In der Kirchenwerkstatt neben der Garage hatte er ihr ein bescheidenes Lager
hergerichtet, als sie meinte, dass es wohl bald losginge.
    In der Werkstatt durfte er seit dem Sommer immer wieder
arbeiten. Der Pfarrer, der in letzter Zeit sehr freundlich zu ihm war, gab ihm
dafür sogar gelegentlich ein Taschengeld. Gern räumte er dafür die alten Gräber
ab, hielt die Werkstatt sauber und ging dem gebrechlichen Mesner zur Hand.
    Den Ofen hatte er kräftig eingeheizt, als seine Schwester ihn
drängte loszugehen. Im Raum war es jedoch im Laufe der Stunden noch ein
bisschen kälter geworden.
    »Kommt er?«, rief sie ihm vom Lager aus zu.
    »Vielleicht. Er war noch beschäftigt.«
    Die Schwester schimpfte und fluchte. Sie weinte und schrie.
Josef lief verzweifelt auf und ab.
    Aus dem VW -Käfer des jungen Pfarrers, der in der Werkstatt seine
Garage hatte, holte er eine karierte Wolldecke und legte sie zusätzlich über
seine Schwester. Als die Wehen nach einer kurzen Pause sich steigernd wieder
einsetzten, sprang er auf und rief: »Ich halt das nicht mehr aus, wie lange
geht das denn noch?«
    »Es wird schon kommen«, jammerte seine Schwester und presste.
    In den Kanonenofen legte er noch geschwind ein paar
Buchenholzscheite nach.
    Es ging lange, bis es kam, viel zu lange. Es blieb Zeit, und
Josef erfragte, die Wehen seiner Schwester ausnutzend, das, was er schon lange
ahnte: »Sag doch endlich, wer der Vater ist! Warum hast du mich ausgerechnet
zum Pfarrer geschickt und nicht zur Hebamme?«, schrie er sie an.
    »Das geht dich nichts an!«
    »Mir ist es doch egal, wer der Vater ist, ich freu mich doch
so, Onkel zu werden. Dann hab ich endlich mal was Sinnvolles zu tun. Onkel
Josef, das hört sich gut an. Ich mach auch den Götte, wenn du mir sagst, wer
der Vater ist.«
    Er setzte sich zu ihr und nahm ihre Hand.
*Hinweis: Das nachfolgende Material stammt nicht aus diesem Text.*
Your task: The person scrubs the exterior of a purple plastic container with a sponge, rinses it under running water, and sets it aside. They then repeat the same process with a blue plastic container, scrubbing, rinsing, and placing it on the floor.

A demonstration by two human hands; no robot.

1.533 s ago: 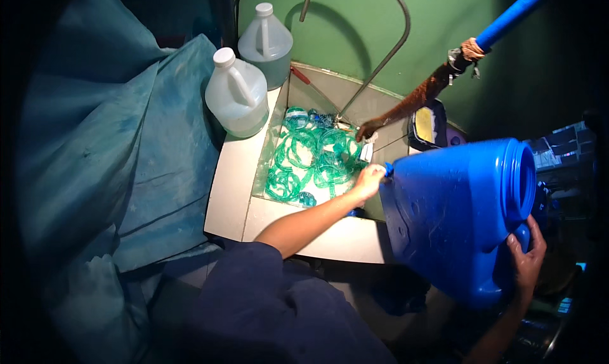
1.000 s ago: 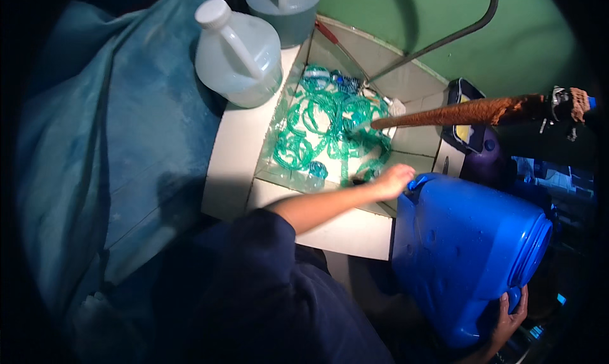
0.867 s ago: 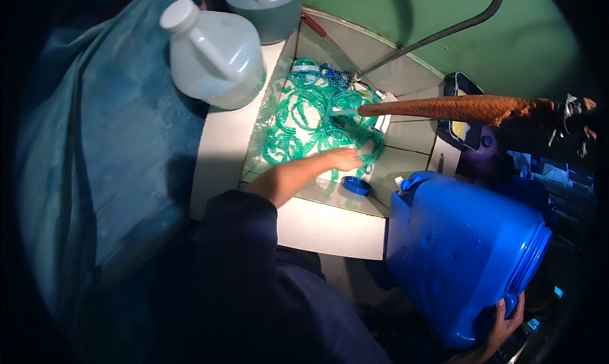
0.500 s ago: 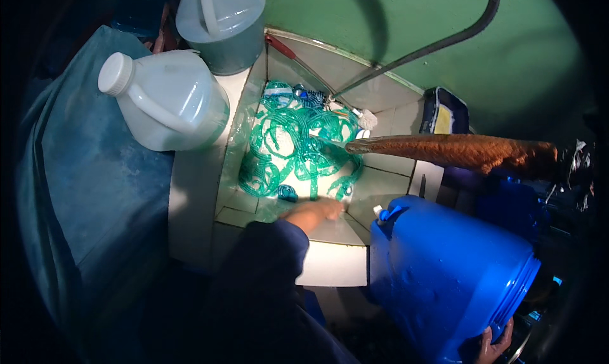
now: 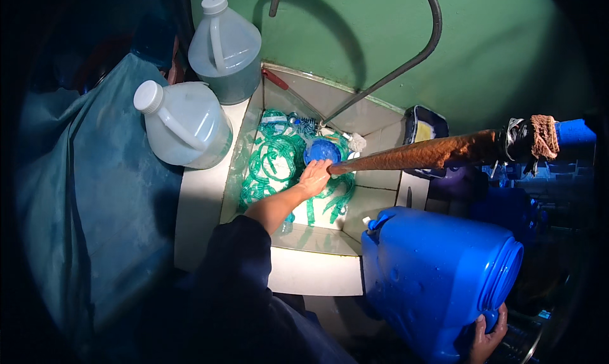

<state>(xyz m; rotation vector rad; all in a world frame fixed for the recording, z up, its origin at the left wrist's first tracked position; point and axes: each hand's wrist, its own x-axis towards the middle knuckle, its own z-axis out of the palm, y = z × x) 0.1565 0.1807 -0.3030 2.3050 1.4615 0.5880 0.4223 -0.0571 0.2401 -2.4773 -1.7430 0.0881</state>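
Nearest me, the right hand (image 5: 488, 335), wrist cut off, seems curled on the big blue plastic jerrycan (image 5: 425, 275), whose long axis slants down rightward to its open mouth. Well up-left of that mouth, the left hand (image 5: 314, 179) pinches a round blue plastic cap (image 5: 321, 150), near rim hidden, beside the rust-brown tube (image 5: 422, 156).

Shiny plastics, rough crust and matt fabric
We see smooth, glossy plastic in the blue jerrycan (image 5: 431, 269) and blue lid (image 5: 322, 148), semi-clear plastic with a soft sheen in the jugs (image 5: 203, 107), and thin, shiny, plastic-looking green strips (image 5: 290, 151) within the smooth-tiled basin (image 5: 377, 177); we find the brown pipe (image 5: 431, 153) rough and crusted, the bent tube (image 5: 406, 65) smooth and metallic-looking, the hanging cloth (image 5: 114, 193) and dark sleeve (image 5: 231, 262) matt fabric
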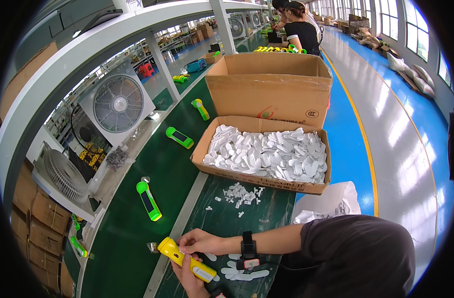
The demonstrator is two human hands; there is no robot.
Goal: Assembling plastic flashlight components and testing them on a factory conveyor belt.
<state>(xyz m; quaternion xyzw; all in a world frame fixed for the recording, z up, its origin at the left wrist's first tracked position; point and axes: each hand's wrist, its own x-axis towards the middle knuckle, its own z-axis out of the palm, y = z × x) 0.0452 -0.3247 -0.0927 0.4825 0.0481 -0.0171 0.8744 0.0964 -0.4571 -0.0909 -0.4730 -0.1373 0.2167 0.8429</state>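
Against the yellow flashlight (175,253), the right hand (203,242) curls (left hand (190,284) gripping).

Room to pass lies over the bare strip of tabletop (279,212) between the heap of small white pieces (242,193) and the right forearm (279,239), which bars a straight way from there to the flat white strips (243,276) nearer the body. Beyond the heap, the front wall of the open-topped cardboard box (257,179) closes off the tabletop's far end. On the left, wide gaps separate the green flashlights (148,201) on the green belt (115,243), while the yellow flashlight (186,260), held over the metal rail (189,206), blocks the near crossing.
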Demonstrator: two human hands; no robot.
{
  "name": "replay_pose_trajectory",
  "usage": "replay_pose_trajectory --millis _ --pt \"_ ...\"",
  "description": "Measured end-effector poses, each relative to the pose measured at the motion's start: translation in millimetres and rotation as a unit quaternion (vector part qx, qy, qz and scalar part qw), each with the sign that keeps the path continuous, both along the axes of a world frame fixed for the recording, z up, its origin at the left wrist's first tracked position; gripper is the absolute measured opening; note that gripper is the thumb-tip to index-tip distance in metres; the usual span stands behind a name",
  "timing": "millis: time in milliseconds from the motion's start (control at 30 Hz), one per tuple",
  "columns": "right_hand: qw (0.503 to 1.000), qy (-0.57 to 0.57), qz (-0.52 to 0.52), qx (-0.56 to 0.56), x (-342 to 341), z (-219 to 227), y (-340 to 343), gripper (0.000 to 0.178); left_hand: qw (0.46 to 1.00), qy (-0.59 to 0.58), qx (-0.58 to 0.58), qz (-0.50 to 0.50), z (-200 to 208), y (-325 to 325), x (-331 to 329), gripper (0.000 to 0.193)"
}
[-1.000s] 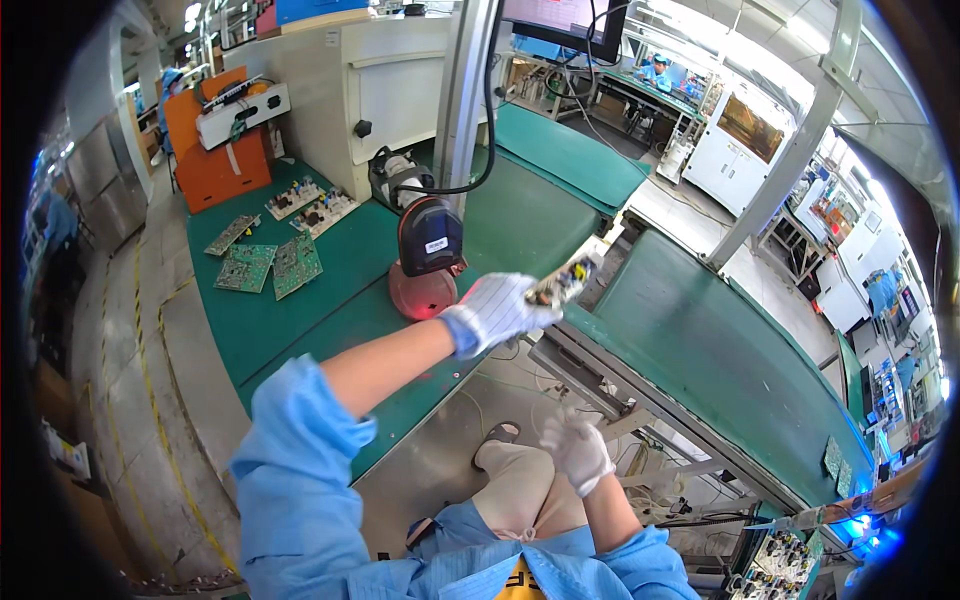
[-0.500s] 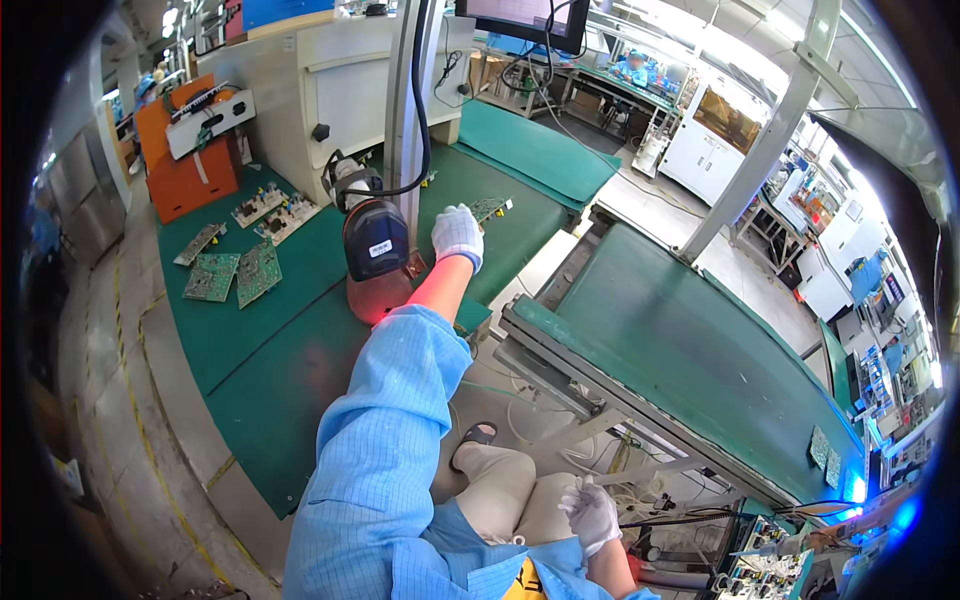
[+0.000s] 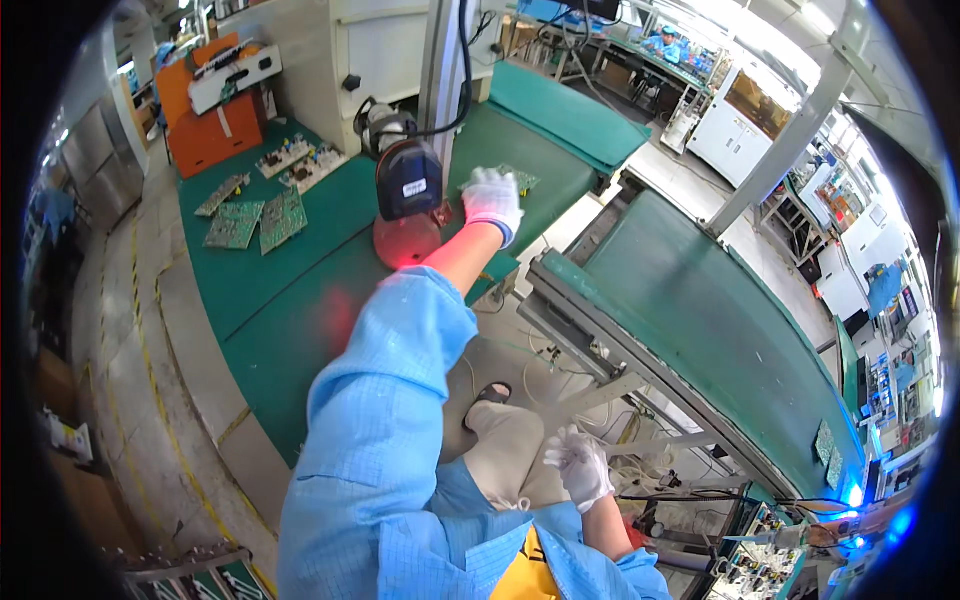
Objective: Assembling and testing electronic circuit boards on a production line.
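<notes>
My left hand [image 3: 492, 203], in a white glove, reaches past the scanner over the green mat. Its fingers look apart and overlap the near side of a circuit board [image 3: 519, 180]; whether they touch it I cannot tell. Just left of this hand, a black handheld barcode scanner [image 3: 409, 180] hangs head down from a metal post, casting red light on the mat. My right hand [image 3: 580, 468], also gloved, hovers near my lap with fingers loosely bent and apart, nothing in them.
Several circuit boards [image 3: 283, 221] lie on the green-matted bench [image 3: 290, 300] at left, near an orange box [image 3: 213, 130]. A green conveyor belt [image 3: 700, 300] runs along the right, bearing small boards [image 3: 824, 440] at its near end. The metal post [image 3: 438, 75] rises behind the scanner.
My left hand has gone from a closed shape beside the circuit board to lying over it with fingers more spread. My right hand has opened slightly. The whole view has shifted.
</notes>
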State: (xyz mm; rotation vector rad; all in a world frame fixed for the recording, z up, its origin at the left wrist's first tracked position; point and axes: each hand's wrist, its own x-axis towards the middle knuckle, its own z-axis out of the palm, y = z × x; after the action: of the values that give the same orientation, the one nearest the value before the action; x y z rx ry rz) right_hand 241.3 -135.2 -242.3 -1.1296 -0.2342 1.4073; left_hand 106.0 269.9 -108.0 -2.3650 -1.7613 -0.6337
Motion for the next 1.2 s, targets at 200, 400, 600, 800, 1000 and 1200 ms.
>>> replay_pose_trajectory --millis 200,400,600,800,1000,1200 --pt "0.998 -0.029 0.0 -0.048 13.1 -2.7 -13.1 0.019 0.92 0.012 -0.119 -0.373 40.2 -136.0 -57.4 0.045" --pt "0.999 -0.018 0.035 -0.011 8.0 -24.7 -1.1 0.018 0.94 0.144 -0.294 -0.093 85.6 -144.5 -208.6 0.047" --pt "0.988 -0.105 0.104 -0.036 -38.2 2.1 33.8 0.027 0.977 0.139 0.044 0.159 3.6 -58.2 -330.9 0.07" --pt "0.973 -0.183 0.14 -0.016 -53.8 16.4 33.7 0.033 0.962 0.226 0.067 0.139 3.2 -78.8 -326.5 0.053" --pt "0.932 -0.347 0.098 -0.019 -50.8 69.7 16.4 0.031 0.737 -0.668 -0.105 -0.008 37.3 -175.5 -298.8 0.04" --pt "0.855 -0.513 -0.053 0.051 -60.7 149.0 -9.8 0.016 0.954 -0.265 0.07 -0.124 -17.9 -223.9 -333.0 0.071"
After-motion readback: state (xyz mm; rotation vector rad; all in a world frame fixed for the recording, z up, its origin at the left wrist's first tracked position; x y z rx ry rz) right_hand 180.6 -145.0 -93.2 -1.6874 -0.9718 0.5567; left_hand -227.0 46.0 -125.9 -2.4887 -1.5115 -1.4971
    »Das kann ich dir nicht sagen.«
    »Warum denn nicht?«
    »Der Vater leugnet es.«
    »Warum?«
    »Das kann ich nicht erzählen.«
    »Ich bin doch dein Bruder.«
    Sie fing an zu weinen und schlug die Hände vors Gesicht. Die
Wehen wurden stärker.
    »Und immer, wenn wir mit seinem Auto unterwegs zum Wäldchen
waren, hat er mir die ewige Liebe geschworen und gesagt, dass er den falschen
Beruf ergriffen hätte.«
    »Es gibt nur drei Autos im Dorf. Gib doch endlich zu, dass es
der Pfarrer ist, das Schwein!«
    »Lass mich in Ruhe, es wird auch nicht besser, wenn du weißt,
wer der Vater ist.«
    »Besser wird es nicht, aber ich werde ihn mir vorknöpfen. Den
Spaß, den hat er gehabt, aber das Kind will er nicht.«
    »Er sagt, es sei nicht von ihm. Wem glaubt man mehr, einem
Pfarrer oder der Tochter eines Bäckers?«
    Nun war es heraus. Josef hielt seiner Schwester fest die
Hand. Er hatte es geahnt. Der Pfarrer, das Schwein.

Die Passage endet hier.